• [Work order]: In the entries below, find the line with "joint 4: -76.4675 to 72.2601" and the line with "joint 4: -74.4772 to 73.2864". Return those two lines and all lines between them, exactly.

• [Data entries]:
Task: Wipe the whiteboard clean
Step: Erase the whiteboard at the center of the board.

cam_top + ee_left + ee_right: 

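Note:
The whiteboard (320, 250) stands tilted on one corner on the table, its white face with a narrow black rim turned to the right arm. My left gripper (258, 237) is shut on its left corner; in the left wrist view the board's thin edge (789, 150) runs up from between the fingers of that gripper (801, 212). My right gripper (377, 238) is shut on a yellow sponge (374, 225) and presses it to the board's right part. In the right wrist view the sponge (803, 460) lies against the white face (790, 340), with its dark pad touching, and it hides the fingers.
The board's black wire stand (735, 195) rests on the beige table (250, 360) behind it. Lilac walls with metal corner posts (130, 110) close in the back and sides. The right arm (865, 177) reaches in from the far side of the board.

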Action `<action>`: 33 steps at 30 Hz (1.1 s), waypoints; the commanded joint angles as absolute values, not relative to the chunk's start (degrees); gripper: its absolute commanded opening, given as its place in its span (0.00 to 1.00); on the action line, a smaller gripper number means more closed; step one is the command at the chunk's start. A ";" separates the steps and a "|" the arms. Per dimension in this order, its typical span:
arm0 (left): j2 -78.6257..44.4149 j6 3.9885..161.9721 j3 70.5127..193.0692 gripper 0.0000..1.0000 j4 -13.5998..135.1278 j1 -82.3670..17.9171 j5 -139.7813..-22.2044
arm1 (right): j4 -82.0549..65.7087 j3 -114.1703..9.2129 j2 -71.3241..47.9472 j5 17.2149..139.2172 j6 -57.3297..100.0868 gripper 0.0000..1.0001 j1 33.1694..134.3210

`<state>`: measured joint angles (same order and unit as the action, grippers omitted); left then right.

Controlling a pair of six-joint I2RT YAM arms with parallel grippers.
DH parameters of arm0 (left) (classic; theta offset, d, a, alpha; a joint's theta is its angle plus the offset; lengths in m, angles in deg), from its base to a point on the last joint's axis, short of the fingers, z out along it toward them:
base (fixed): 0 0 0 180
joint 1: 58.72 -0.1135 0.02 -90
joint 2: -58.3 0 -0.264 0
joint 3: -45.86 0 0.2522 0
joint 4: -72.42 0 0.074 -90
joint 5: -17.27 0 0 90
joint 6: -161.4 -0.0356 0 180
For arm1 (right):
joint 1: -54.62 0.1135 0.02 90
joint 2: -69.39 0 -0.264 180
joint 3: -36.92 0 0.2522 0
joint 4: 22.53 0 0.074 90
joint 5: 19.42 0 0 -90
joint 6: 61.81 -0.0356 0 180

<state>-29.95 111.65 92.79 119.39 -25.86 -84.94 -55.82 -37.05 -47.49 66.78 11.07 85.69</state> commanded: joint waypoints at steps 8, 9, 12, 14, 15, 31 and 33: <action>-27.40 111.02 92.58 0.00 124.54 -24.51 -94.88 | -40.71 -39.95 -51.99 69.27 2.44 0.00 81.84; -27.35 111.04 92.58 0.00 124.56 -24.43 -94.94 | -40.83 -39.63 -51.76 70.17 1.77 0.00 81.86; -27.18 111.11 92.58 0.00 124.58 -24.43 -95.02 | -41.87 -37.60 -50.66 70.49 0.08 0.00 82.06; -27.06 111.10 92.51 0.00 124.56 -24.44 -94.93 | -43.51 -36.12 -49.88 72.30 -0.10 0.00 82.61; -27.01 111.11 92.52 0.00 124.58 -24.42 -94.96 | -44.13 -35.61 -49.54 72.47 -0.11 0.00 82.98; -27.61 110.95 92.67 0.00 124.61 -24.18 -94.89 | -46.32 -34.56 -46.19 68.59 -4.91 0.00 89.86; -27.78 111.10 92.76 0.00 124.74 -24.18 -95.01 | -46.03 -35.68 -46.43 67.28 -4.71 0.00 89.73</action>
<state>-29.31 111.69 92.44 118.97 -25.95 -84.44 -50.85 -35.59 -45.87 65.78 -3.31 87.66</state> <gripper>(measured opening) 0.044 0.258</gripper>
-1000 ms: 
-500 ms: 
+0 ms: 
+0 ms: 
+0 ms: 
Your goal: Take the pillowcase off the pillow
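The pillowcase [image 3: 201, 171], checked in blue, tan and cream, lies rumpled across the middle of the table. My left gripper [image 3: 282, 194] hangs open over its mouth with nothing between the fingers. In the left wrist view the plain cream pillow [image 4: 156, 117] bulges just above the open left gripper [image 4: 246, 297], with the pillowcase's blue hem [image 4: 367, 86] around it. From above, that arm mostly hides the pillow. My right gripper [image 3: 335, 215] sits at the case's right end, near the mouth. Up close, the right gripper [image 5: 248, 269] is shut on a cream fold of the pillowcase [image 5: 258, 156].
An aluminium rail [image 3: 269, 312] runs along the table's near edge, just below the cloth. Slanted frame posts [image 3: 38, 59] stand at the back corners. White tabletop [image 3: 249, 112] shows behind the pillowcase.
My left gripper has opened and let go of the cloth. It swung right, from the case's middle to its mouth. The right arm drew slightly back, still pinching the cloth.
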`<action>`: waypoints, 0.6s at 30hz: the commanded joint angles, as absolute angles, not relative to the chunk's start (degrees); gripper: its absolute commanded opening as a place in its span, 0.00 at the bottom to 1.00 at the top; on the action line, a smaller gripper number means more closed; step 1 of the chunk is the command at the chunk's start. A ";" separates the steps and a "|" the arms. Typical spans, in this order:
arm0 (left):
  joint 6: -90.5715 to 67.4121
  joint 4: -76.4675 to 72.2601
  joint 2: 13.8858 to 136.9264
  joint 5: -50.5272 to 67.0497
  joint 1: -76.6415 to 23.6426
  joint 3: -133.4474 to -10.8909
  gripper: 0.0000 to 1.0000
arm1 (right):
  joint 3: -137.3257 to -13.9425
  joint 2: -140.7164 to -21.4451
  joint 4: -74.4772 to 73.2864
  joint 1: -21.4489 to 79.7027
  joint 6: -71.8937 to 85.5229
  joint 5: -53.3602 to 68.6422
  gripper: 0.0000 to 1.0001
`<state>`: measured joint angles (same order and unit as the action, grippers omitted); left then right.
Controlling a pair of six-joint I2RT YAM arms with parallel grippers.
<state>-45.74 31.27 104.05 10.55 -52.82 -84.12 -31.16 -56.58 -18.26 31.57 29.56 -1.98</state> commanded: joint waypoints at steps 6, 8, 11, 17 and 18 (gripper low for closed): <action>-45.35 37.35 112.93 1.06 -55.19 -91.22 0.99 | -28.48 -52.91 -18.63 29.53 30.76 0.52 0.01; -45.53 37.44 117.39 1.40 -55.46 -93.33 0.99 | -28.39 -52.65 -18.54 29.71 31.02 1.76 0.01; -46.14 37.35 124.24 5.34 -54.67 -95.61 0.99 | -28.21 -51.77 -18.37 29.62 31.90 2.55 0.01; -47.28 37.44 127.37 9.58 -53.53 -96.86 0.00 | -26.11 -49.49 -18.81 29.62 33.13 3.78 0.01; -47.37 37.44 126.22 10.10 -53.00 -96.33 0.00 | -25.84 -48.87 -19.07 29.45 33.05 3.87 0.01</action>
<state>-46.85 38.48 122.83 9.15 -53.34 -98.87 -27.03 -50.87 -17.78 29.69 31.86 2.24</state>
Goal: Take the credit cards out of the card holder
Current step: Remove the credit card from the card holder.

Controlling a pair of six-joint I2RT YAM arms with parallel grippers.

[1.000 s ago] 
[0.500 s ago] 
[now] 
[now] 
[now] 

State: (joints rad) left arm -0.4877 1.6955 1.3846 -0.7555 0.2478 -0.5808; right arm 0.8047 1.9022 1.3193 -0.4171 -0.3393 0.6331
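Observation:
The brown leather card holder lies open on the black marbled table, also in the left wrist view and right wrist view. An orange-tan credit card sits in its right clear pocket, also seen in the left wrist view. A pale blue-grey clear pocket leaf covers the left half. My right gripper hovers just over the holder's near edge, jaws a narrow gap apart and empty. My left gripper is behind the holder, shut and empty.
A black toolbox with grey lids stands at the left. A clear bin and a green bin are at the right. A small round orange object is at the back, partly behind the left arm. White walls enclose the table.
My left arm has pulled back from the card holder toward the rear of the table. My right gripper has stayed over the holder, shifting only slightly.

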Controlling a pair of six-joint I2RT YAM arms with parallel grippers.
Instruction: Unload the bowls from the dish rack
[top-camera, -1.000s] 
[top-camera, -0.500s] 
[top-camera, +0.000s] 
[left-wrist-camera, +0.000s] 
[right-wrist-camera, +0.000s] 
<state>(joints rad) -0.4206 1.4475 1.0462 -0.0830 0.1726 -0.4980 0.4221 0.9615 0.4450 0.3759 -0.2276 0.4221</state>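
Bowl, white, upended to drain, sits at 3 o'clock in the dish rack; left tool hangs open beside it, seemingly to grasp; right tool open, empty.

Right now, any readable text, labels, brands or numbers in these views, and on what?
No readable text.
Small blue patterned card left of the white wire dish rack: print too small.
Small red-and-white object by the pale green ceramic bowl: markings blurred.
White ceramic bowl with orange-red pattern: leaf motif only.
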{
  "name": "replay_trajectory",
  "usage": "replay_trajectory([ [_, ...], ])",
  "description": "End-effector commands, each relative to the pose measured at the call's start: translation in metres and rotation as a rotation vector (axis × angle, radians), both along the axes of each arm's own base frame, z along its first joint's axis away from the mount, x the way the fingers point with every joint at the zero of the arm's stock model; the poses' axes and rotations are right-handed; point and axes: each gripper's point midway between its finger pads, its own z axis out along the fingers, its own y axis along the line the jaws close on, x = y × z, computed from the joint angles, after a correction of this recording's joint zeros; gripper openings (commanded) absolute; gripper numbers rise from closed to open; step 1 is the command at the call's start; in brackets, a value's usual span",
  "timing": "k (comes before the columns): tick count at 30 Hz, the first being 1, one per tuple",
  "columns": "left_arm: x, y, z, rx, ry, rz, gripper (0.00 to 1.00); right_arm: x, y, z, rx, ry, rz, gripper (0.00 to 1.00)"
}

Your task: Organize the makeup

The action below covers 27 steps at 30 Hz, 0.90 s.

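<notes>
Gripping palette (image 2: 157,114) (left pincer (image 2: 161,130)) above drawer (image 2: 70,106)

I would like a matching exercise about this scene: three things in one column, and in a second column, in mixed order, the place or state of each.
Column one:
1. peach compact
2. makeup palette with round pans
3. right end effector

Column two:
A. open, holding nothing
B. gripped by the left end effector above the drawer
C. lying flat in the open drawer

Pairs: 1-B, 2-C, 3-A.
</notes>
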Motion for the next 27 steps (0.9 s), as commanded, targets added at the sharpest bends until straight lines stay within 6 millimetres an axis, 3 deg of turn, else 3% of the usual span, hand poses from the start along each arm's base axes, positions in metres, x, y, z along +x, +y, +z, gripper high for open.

• [Result for this task]:
  joint 4: -76.4675 to 72.2601
  joint 2: 13.8858 to 136.9264
  joint 5: -50.5272 to 67.0497
  joint 1: -76.6415 to 23.6426
  joint 3: -133.4474 to -10.8909
  gripper: 0.0000 to 1.0000
arm1 (right):
  joint 3: -137.3257 to -13.9425
  joint 2: -140.7164 to -21.4451
  joint 4: -74.4772 to 73.2864

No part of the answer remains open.